*What you need to do*
Give back the whole listing word for word and skip each picture.

*Data for processing*
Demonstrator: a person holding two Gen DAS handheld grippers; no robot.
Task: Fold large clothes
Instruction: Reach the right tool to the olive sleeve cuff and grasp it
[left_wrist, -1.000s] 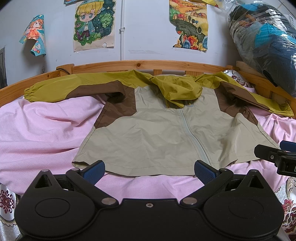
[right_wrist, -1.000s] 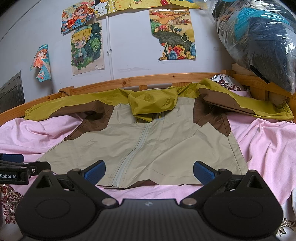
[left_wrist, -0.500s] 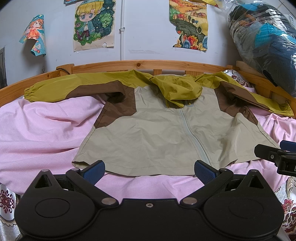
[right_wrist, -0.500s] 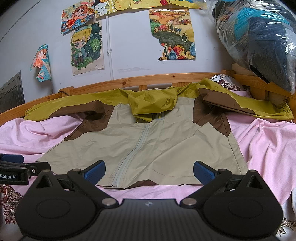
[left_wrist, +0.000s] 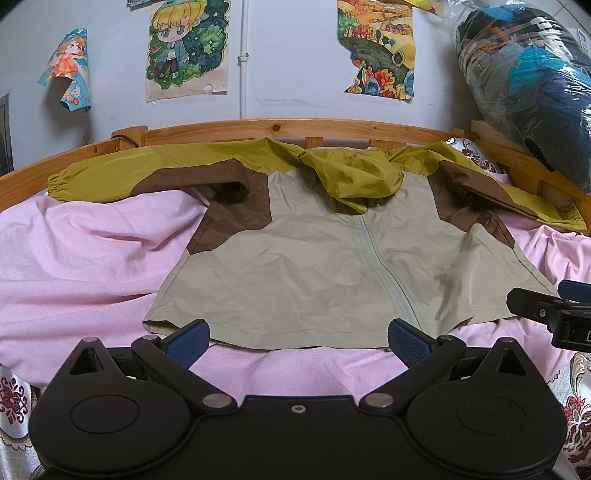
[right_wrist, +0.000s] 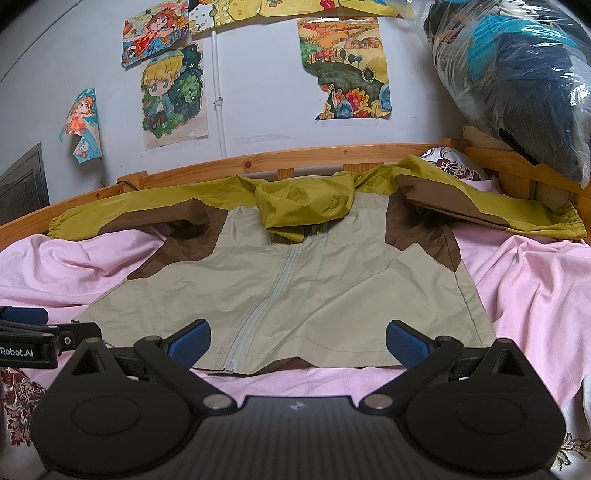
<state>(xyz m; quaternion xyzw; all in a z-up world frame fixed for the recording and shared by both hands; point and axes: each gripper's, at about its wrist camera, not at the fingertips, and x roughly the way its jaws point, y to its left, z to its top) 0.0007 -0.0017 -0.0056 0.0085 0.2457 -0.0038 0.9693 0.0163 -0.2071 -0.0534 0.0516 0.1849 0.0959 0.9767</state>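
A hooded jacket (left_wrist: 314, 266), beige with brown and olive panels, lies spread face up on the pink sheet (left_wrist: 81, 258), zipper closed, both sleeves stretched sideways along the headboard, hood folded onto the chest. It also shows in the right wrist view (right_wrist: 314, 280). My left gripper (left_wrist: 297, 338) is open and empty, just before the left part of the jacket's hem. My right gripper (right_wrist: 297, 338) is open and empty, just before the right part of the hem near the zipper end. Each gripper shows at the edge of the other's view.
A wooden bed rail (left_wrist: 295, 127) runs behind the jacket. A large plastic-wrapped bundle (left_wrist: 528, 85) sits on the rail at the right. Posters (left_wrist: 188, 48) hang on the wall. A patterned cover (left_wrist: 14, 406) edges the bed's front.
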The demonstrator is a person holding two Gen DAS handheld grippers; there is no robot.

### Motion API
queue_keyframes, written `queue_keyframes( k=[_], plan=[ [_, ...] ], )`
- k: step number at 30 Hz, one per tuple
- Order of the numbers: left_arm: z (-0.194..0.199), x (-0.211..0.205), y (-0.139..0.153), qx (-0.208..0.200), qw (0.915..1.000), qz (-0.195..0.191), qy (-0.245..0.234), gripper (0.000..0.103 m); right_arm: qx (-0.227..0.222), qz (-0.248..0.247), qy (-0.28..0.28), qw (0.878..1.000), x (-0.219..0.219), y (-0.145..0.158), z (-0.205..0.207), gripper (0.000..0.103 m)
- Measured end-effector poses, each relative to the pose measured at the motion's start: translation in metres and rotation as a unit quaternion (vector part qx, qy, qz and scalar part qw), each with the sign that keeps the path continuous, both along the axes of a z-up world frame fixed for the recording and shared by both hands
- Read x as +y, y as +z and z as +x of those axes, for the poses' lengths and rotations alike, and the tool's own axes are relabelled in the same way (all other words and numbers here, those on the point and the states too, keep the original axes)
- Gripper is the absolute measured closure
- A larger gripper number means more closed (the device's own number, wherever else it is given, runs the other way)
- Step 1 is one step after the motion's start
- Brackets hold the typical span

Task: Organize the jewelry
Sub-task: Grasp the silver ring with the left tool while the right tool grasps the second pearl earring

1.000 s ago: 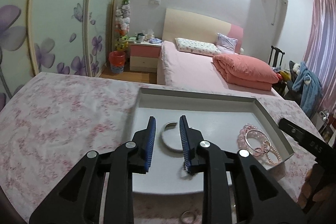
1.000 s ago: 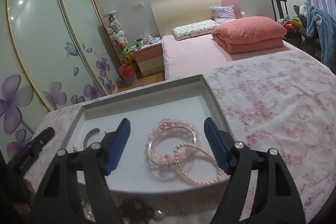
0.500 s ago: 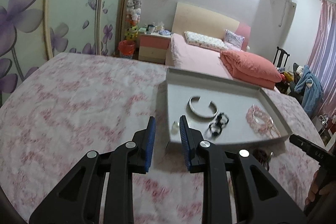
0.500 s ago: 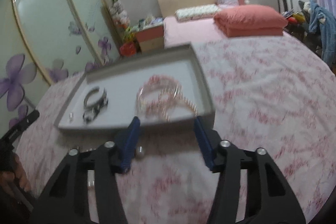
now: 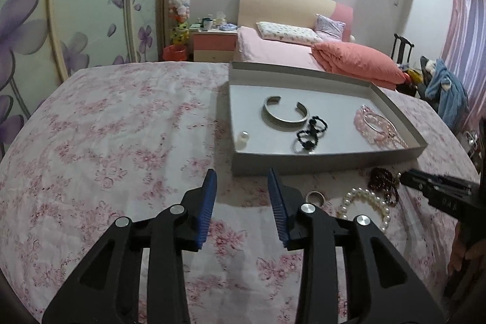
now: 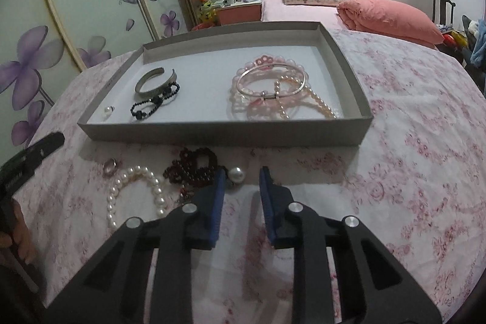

*Response to this exercise*
Demonstrator: a person holding two Gen DAS handheld grippers; no robot.
Task: Fold large clothes
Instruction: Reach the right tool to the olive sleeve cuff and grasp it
[left_wrist, -1.000s] 
[right_wrist, -1.000s] 
[left_wrist, -0.500s] 
[right_wrist, -0.500s] 
[left_wrist, +0.000s] 
[right_wrist, +0.000s] 
<state>(xyz m; quaternion xyzw; all in a z-up world frame fixed for the recording and shared by both hands; point and axes: each gripper's, at about its wrist camera, not at the fingertips, and x roughly the way its jaws point, y to its left, z to its top) 0.0007 -0.0017 -0.0056 0.0085 0.2457 -0.0038 0.9693 0.0163 -0.2071 -0.0534 0.0516 0.1849 0.0959 0.9767</state>
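A hooded jacket (left_wrist: 314, 266), beige with brown and olive panels, lies spread face up on the pink sheet (left_wrist: 81, 258), zipper closed, both sleeves stretched sideways along the headboard, hood folded onto the chest. It also shows in the right wrist view (right_wrist: 314, 280). My left gripper (left_wrist: 297, 338) is open and empty, just before the left part of the jacket's hem. My right gripper (right_wrist: 297, 338) is open and empty, just before the right part of the hem near the zipper end. Each gripper shows at the edge of the other's view.
A wooden bed rail (left_wrist: 295, 127) runs behind the jacket. A large plastic-wrapped bundle (left_wrist: 528, 85) sits on the rail at the right. Posters (left_wrist: 188, 48) hang on the wall. A patterned cover (left_wrist: 14, 406) edges the bed's front.
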The demonstrator is a person holding two Gen DAS handheld grippers; there is no robot.

### Motion API
queue_keyframes, written `queue_keyframes( k=[_], plan=[ [_, ...] ], )`
- k: step number at 30 Hz, one per tuple
- Order of the numbers: left_arm: z (-0.194..0.199), x (-0.211..0.205), y (-0.139..0.153), qx (-0.208..0.200), qw (0.915..1.000), qz (-0.195..0.191), qy (-0.245..0.234), gripper (0.000..0.103 m); right_arm: qx (-0.227..0.222), qz (-0.248..0.247), qy (-0.28..0.28), qw (0.878..1.000), x (-0.219..0.219), y (-0.145..0.158), z (-0.205..0.207), gripper (0.000..0.103 m)
- Measured end-effector poses, each relative to the pose measured at the motion's start: translation in metres and rotation as a unit quaternion (vector part qx, qy, qz and scalar part qw), each with the sign that keeps the path continuous, both along the axes of a z-up world frame fixed for the recording and shared by both hands
- Read x as +y, y as +z and z as +x of those axes, for the poses' lengths and rotations alike, and the tool's own axes are relabelled in the same way (all other words and numbers here, those on the point and the states too, keep the original axes)
- Gripper is the absolute measured closure
- A larger gripper number means more closed (the device's own number, wherever else it is given, runs the other way)
- Step 1 is one step after the motion's start
- Brackets hold the typical span

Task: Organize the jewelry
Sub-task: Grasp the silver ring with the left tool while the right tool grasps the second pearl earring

1.000 s ago: 
1.000 s ago: 
0.500 s ago: 
0.500 s ago: 
now: 
now: 

The exercise was answered in full.